◆ **Task prompt**: Here the job is to transcribe the data verbatim while leaving each picture out.

◆ **Data shown**:
────

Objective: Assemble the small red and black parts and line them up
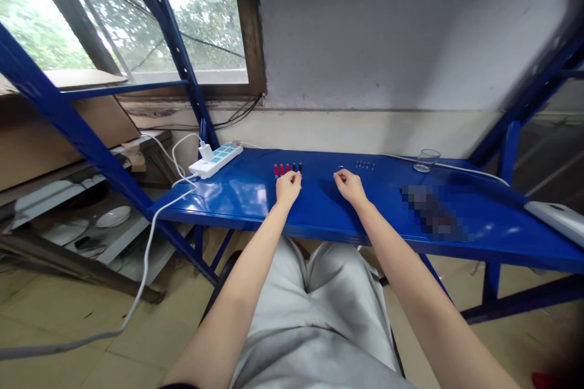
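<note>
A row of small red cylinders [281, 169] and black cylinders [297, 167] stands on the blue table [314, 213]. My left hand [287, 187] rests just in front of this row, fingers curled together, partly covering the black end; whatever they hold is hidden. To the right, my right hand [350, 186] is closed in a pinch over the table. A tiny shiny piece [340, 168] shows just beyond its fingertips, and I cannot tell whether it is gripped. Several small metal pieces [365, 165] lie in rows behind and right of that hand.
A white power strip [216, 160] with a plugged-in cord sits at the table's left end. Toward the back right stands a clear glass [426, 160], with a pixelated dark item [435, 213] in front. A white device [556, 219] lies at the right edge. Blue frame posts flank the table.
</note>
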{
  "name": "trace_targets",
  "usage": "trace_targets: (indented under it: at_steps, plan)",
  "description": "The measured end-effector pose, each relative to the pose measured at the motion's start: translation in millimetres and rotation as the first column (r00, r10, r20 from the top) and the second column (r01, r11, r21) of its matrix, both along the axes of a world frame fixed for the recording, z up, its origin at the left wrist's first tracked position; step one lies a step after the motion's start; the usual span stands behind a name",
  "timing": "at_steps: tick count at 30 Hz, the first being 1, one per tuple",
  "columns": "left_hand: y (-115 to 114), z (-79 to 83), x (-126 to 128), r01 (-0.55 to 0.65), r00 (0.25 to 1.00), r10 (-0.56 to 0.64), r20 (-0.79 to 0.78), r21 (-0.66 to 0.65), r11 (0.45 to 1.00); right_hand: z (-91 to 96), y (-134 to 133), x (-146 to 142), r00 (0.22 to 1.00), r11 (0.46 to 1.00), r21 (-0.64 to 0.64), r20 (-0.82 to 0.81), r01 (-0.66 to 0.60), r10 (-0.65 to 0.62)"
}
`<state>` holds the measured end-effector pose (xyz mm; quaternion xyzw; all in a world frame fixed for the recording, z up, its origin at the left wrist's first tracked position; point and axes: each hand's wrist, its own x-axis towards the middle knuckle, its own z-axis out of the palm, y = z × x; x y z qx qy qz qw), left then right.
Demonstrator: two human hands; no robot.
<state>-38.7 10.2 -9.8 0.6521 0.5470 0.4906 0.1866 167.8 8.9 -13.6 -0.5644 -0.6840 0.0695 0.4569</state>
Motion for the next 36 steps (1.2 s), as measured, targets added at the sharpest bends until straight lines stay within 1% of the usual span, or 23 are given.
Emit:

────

◆ **Task response**:
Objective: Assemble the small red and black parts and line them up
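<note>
A row of small red cylinders [281, 169] and black cylinders [297, 167] stands on the blue table [314, 213]. My left hand [287, 187] rests just in front of this row, fingers curled together, partly covering the black end; whatever they hold is hidden. To the right, my right hand [350, 186] is closed in a pinch over the table. A tiny shiny piece [340, 168] shows just beyond its fingertips, and I cannot tell whether it is gripped. Several small metal pieces [365, 165] lie in rows behind and right of that hand.
A white power strip [216, 160] with a plugged-in cord sits at the table's left end. Toward the back right stands a clear glass [426, 160], with a pixelated dark item [435, 213] in front. A white device [556, 219] lies at the right edge. Blue frame posts flank the table.
</note>
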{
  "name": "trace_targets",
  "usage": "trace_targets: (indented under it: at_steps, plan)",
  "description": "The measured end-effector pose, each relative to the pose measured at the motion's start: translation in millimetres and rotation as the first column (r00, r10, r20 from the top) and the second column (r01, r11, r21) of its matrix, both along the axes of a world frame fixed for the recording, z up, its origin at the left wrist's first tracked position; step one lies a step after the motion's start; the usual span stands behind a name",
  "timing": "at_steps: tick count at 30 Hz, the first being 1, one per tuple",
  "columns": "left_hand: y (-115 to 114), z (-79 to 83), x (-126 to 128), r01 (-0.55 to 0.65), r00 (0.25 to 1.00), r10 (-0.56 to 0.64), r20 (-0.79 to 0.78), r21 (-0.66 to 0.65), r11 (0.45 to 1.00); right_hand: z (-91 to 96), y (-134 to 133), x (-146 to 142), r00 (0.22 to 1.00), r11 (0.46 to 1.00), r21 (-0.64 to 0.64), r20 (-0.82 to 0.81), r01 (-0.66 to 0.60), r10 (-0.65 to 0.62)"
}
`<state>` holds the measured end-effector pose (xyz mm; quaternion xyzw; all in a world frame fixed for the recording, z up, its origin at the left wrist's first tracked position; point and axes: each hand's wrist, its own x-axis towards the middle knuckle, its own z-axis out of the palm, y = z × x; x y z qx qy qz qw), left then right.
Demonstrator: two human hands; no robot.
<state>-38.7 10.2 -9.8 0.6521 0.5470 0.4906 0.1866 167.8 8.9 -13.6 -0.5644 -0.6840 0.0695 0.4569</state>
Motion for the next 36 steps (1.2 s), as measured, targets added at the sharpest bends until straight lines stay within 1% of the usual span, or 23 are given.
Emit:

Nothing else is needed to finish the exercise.